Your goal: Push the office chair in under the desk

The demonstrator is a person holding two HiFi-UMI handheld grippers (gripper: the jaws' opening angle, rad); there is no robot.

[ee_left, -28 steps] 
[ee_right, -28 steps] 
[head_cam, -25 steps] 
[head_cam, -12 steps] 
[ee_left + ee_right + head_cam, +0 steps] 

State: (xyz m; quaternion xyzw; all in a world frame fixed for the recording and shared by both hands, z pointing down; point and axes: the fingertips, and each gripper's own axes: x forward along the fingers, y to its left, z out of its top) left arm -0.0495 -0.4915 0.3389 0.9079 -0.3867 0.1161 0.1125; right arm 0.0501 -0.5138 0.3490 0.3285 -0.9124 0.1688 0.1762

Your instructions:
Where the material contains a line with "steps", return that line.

Result for this task:
[ee_left, -28 steps] 
[ee_right, -28 steps] 
[head_cam, -25 steps] 
[head_cam, -12 steps] 
[ee_left + ee_right + head_cam, +0 steps] 

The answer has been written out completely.